→ ABOUT THIS EXERCISE
Restate the listing below word for word; no pictures belong in the copy.

━━━━━━

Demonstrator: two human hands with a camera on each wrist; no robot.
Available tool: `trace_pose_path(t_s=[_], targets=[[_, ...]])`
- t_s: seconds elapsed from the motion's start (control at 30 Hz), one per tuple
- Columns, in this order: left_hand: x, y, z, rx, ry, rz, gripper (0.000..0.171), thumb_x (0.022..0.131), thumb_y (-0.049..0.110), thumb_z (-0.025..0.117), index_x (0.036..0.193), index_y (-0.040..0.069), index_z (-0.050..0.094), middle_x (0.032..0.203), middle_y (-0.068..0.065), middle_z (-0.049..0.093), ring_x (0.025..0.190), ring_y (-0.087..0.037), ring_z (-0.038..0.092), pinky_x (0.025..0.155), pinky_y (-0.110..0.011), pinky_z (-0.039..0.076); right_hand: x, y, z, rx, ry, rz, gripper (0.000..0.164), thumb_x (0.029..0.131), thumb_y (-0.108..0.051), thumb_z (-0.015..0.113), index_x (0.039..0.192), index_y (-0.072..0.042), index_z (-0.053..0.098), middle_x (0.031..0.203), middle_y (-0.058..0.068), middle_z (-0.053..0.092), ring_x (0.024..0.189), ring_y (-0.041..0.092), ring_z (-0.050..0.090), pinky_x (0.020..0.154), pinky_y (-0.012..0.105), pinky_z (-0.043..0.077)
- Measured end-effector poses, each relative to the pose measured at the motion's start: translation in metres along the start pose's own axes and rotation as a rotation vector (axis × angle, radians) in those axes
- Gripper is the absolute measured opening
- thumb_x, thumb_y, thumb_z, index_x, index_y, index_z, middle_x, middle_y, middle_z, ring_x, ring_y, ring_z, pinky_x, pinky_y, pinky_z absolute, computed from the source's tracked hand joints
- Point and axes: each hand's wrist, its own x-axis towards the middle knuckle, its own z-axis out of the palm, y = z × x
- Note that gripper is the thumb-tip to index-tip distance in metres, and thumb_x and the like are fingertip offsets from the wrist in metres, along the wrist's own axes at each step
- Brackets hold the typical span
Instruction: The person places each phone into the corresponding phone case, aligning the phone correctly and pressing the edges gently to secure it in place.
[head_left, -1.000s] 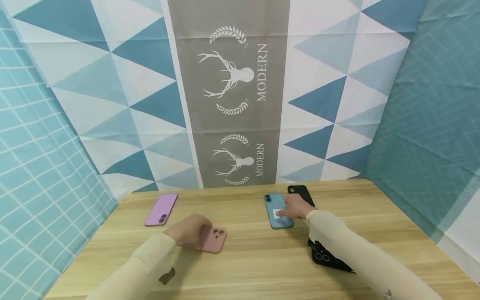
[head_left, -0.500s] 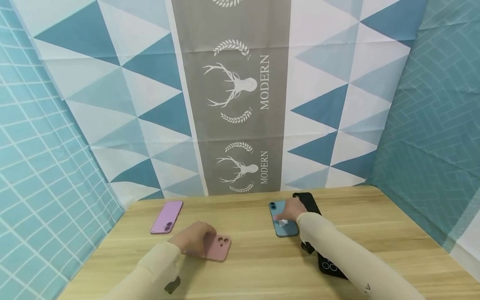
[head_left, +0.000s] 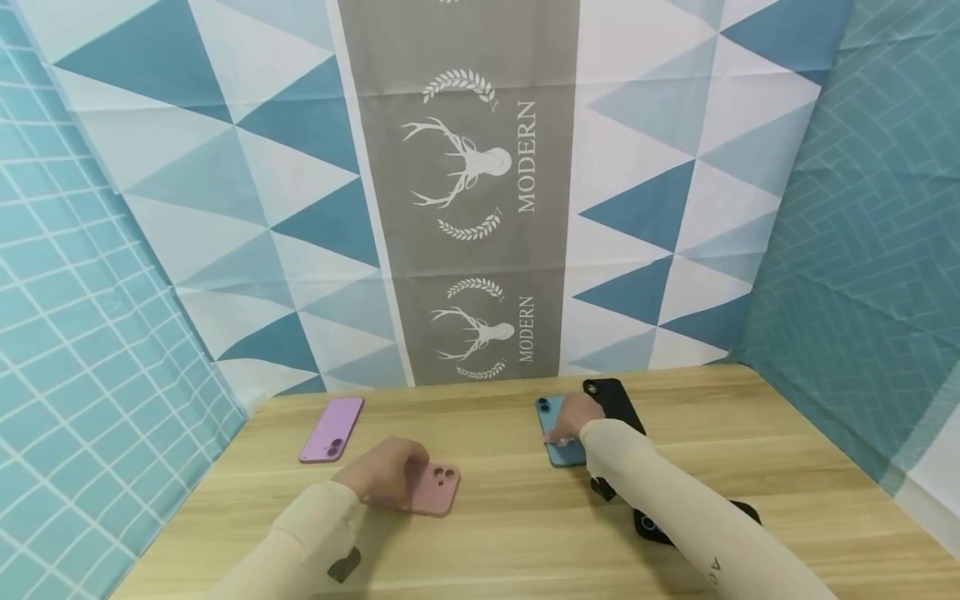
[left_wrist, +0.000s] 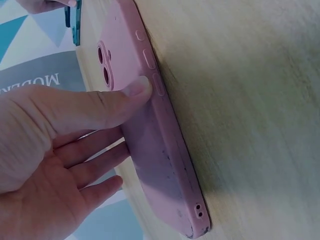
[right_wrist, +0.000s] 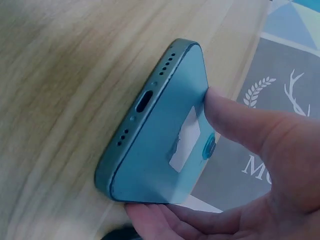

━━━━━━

→ SOLUTION FOR THIS PROBLEM
Demonstrator: two human hands with a camera on each wrist; no robot.
Available tool: `trace_pose_path(t_s=[_], targets=[[_, ...]])`
- t_s: seconds elapsed from the motion's start (control at 30 Hz), one per tuple
- Columns, in this order: left_hand: x, y, z, rx, ry, rz, gripper (0.000..0.171), thumb_x (0.022..0.131), thumb_y (-0.049..0.110), thumb_z (-0.025..0.117), index_x (0.036..0.193), index_y (-0.040..0.069), index_z (-0.050..0.094), middle_x (0.032..0.203), middle_y (-0.068..0.065), middle_z (-0.049..0.093), ring_x (0.025..0.190), ring_y (-0.087..0.037), ring_z (-0.038..0.092), pinky_x (0.025..0.155), pinky_y (-0.110..0.011), pinky_z (-0.039..0.076); right_hand: x, y, z, rx, ry, rz, gripper (0.000..0.164), thumb_x (0.029..0.131), thumb_y (-0.108..0.051), thumb_z (-0.015..0.113), index_x (0.039..0.192), index_y (-0.072..0.042), index_z (-0.053..0.098), middle_x (0.031..0.203), middle_y (-0.058..0.068), middle_z (-0.053..0.092), ring_x (0.024..0.189), ring_y (-0.041..0.092), ring_z (-0.050..0.090), pinky_x (0.020..0.154), pinky_y (-0.012..0.105), pinky_z (-0.043..0.077)
- Measured end-effector poses, each relative to the pose measured at the motion's start: translation in metres along the start pose's own axes and rotation as a rotation vector (axis × angle, radians) in those axes
- Gripper is the absolute measured opening
- thumb_x, thumb_y, thumb_z, index_x, index_y, index_z, middle_x, middle_y, middle_z, ring_x, ring_y, ring_z, pinky_x, pinky_y, pinky_z absolute, computed from the source's tracked hand joints
- Point and axes: each hand's wrist, its own x-axis towards the middle knuckle, its own z-axis out of the palm, y = z × x
- Note that gripper is the thumb-tip to index-tip distance in metres, and thumb_x and the like are fingertip offsets from the wrist in metres, along the wrist's own axes at each step
- Brackets hold the typical span
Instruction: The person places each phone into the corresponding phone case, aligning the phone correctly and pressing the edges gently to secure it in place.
[head_left, -1.000s] 
[head_left, -0.500s] 
[head_left, +0.000s] 
[left_wrist, +0.000s] 
[right_wrist, +0.000s] 

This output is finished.